* [Task item]:
Please give the whole listing again exactly, without any of its pictures.

* [Supplied data]:
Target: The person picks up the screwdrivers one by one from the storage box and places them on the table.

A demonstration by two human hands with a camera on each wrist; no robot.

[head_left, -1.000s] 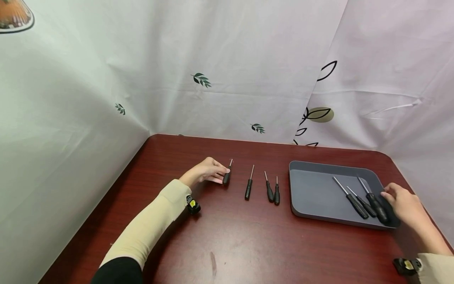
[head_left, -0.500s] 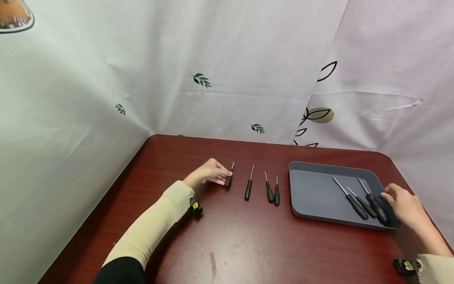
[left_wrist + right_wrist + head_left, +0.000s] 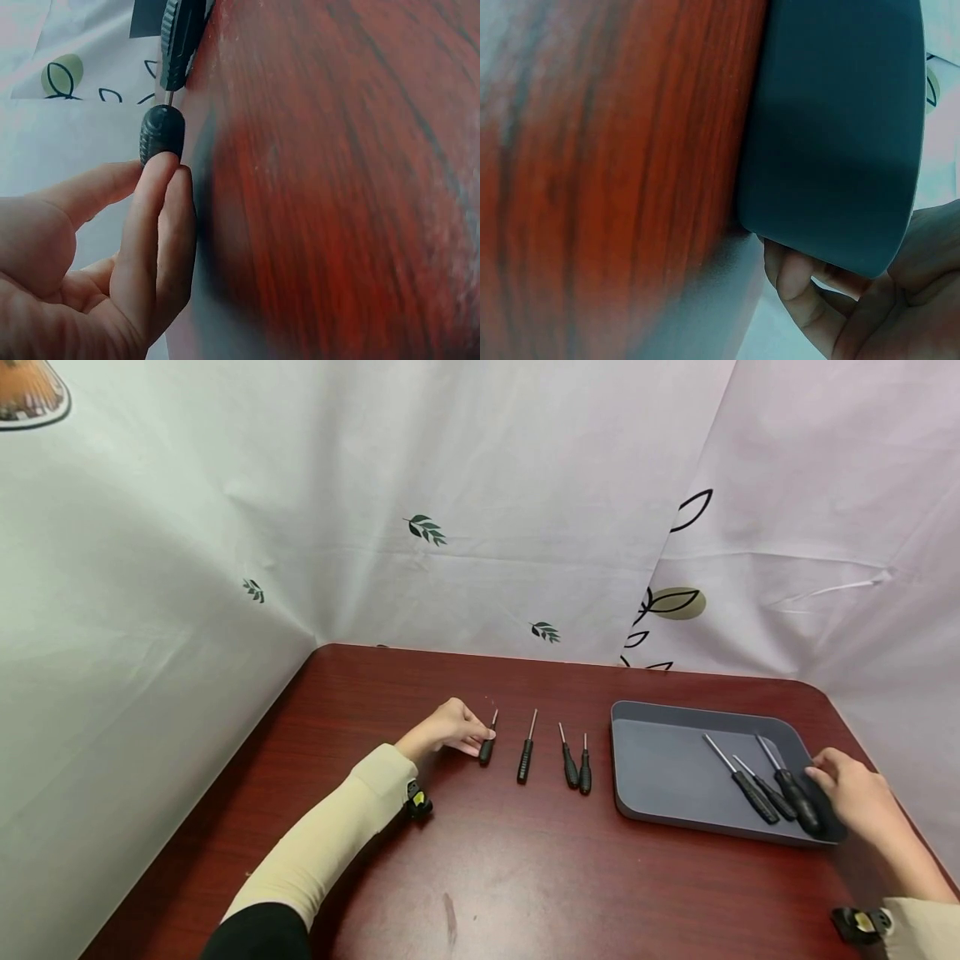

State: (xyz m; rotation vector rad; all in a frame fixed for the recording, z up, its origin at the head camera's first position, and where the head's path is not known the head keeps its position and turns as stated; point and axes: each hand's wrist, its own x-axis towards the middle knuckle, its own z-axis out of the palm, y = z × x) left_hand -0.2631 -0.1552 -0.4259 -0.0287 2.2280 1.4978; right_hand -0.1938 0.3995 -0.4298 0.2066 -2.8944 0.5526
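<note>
My left hand (image 3: 452, 727) pinches the black handle of a small screwdriver (image 3: 487, 752), its metal shaft pointing away from me. In the left wrist view, thumb and fingers of that hand (image 3: 142, 247) meet at the handle's rounded end (image 3: 163, 133). Just right of it lies another screwdriver (image 3: 525, 762), then two smaller ones (image 3: 570, 768) side by side. At the far right my right hand (image 3: 855, 789) grips the right edge of the grey tray (image 3: 660, 760); in the right wrist view its fingers (image 3: 802, 285) curl against the tray's end wall (image 3: 832, 150).
Three black-handled screwdrivers (image 3: 753, 795) lie in the right part of the tray. The dark red table (image 3: 555, 877) meets white printed cloth (image 3: 480, 585) at its back and sides.
My left hand has moved a little to the right and toward me with the screwdriver, nearer the neighbouring one. My right hand and the tray have stayed in place.
</note>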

* [Answer box]:
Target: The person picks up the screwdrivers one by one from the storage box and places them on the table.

A demonstration by two human hands with a camera on each wrist; no robot.

[head_left, -1.000s] 
[head_left, -0.500s] 
[left_wrist + right_wrist + head_left, +0.000s] 

State: (xyz m; rotation vector rad; all in a frame fixed for the recording, z up, its origin at the head camera's first position, and where the head's path is not known the head keeps its position and turns as stated; point and axes: each hand's wrist, its own x-axis towards the middle knuckle, its own z-axis out of the palm, y = z × x) left_hand -0.2631 -0.1552 -0.4259 -0.0287 2.2280 1.4978; right_hand -0.1938 0.3995 -0.4298 0.2066 -2.8944 0.5526
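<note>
My left hand (image 3: 452, 727) pinches the black handle of a small screwdriver (image 3: 487, 752), its metal shaft pointing away from me. In the left wrist view, thumb and fingers of that hand (image 3: 142, 247) meet at the handle's rounded end (image 3: 163, 133). Just right of it lies another screwdriver (image 3: 525, 762), then two smaller ones (image 3: 570, 768) side by side. At the far right my right hand (image 3: 855, 789) grips the right edge of the grey tray (image 3: 660, 760); in the right wrist view its fingers (image 3: 802, 285) curl against the tray's end wall (image 3: 832, 150).
Three black-handled screwdrivers (image 3: 753, 795) lie in the right part of the tray. The dark red table (image 3: 555, 877) meets white printed cloth (image 3: 480, 585) at its back and sides.
My left hand has moved a little to the right and toward me with the screwdriver, nearer the neighbouring one. My right hand and the tray have stayed in place.
</note>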

That finishes the output.